Published in  2005 IEEE Computer Society Conference on Computer Vision and Pattern Recognition, this paper introduces two main ideas
  1. Method noise
  2. Non-local (NL) means algorithm to denoise images

Method noise

It is defined as the difference between the original (noisy) image and its denoised version. Some of the intuitions that can be drawn by analysing method noise are

  1. Zero method noise means perfect denoising (complete removal of noise without lose of image data).
  2. If a denoising method performed well, the method noise must look like a noise and should contain as little structure as possible from the original image
The authors then discuss the method noise properties for different denoising filters. They are derived based on the filter properties. We will not be going in detail for each filter as the properties of the filters are known facts. The paper explains those properties using the intuitions of method noise.

NL-means idea

Denoised value at point of an image is the mean of all points whose gaussian neighborhood is similar to the neighborhood of x. This technique is different from local filtering and frequency domain filtering techniques as it takes what the entire image has to offer to help denoise the image rather than only looking at neighboring pixels and noise characteristics.

NL-means algorithm

  1. Given a noisy image Nfor each pixel i, calculate the weighted average of all the pixels in the image to obtain the denoised value for pixel i
  2. The weight given to each pixel in the weighted average is directly proportional to the similarity with pixel i.
    1. All weights are between 0 and 1
    2. Sum of weights is equal to 1
  3. Similarity between two pixels i and j is measured based on the similarity between the gray level vectors of the square neighborhoods of the pixels.
    1. Similarity is measured as a decreasing function (Guassian kernel) of the weighted Euclidean distance.
    2. Based on the similarity, the weights are assigned.
For pixel p, it is clear that neighborhood of points q1 and q2 are similar and hence w(p,q1) and w(p,q2) are larger. Similarly, q3 having a much different neihborhood attributes lower weight to w(p,q3).

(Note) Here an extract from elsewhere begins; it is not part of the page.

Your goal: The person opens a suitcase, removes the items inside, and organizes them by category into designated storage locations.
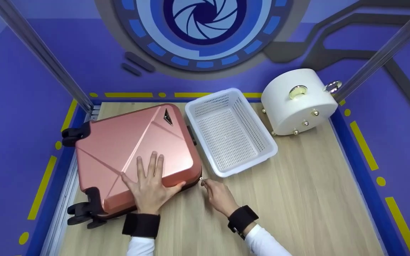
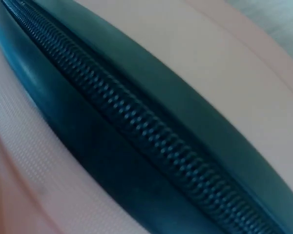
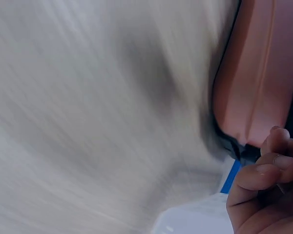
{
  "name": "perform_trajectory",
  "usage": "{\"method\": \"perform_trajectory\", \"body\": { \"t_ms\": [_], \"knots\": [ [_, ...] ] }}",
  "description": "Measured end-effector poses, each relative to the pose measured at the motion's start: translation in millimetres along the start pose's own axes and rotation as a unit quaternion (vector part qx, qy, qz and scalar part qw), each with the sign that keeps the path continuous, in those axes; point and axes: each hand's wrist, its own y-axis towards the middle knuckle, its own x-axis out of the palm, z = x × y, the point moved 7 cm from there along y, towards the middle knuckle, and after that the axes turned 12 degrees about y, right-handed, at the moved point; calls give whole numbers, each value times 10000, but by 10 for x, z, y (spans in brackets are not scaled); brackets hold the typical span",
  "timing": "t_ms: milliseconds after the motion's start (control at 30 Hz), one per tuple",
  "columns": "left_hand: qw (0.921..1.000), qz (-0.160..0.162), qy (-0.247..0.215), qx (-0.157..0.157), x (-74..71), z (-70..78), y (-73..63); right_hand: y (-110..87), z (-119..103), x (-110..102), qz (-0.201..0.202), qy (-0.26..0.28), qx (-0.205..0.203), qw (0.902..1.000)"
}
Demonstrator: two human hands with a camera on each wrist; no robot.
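Right at the near right corner of the pink suitcase [image 1: 119, 142], the right hand [image 1: 221, 197] is in on the zip pull [image 1: 201, 179], thumb and forefinger pinching that small shiny tab, the other fingers curled in! The case itself lies flat on the left half of the table [image 1: 315, 199], set askew, just to the left of that hand and directly under the other one. And look at the left hand [image 1: 150, 192], fingers spread over the glossy shell by its near side, thumb stretched out along the edge toward the pinching fingers. Down at the left wrist, a close look at the zip [image 2: 136, 122], its dark teeth running diagonally between two dark strips with pink on either side. Over at the table's left edge sit the black wheels [image 1: 80, 211], the farther pair reaching past it. Just right of the case, running back toward the far edge, stands a white basket [image 1: 214, 161], its near corner close beyond the right hand; whether it touches the case, I cannot tell. And away in the far right corner, a white drum-shaped case [image 1: 290, 113] with gold studs, well apart from both hands!
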Motion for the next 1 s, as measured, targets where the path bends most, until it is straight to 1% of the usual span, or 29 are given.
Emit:
{"method": "perform_trajectory", "body": {
  "t_ms": [133,300,367,400,467,533,600,633,667,733,833,900,1000],
  "knots": [
    [9993,-302,95,-186,58,28,72,75,-15,18,17,-30,27,10000],
    [9951,-836,121,-509,167,99,179,215,-31,21,89,-336,9,9994],
    [9933,-1023,156,-514,203,133,219,258,-32,10,130,-465,12,9988],
    [9927,-1096,169,-473,213,147,238,273,-28,5,145,-504,18,9986],
    [9910,-1291,226,-274,221,164,272,293,-14,-7,156,-536,57,9984],
    [9867,-1615,191,24,218,149,286,299,3,-18,154,-485,122,9986],
    [9808,-1922,32,324,194,68,282,302,23,-24,111,-372,253,9989],
    [9770,-2085,-20,448,186,-1,270,305,32,-24,82,-316,326,9989],
    [9746,-2171,-68,552,170,-88,259,310,37,-22,58,-270,383,9989],
    [9736,-2178,-100,670,131,-288,232,323,38,-12,42,-207,446,9988],
    [9790,-1910,-196,683,78,-545,186,333,27,16,134,-141,463,9987],
    [9828,-1711,-348,607,50,-634,164,332,13,40,236,-76,452,9987],
    [9870,-1462,-466,481,21,-666,122,315,-2,74,357,42,452,9983]
  ]
}}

The figure above shows the weight distribution of other pixels with respect to the central pixel. White being closer to weight 1 and black to 0.

Why does averaging work?

This averaging of similar pixels obtained from all the over the image, reduces the noise. As we know for a fact that image averaging works on the assumption that the noise in the image follows a random distribution. This way random fluctuations above and below the actual image data gets smoothened out as one averages.

The paper further discussed the consistency of the NL-means algorithm and experimental results. I encourage you to go through the paper and take a look at the mathematical derivations and the following experiments. (All pictures in this post were borrowed from the paper)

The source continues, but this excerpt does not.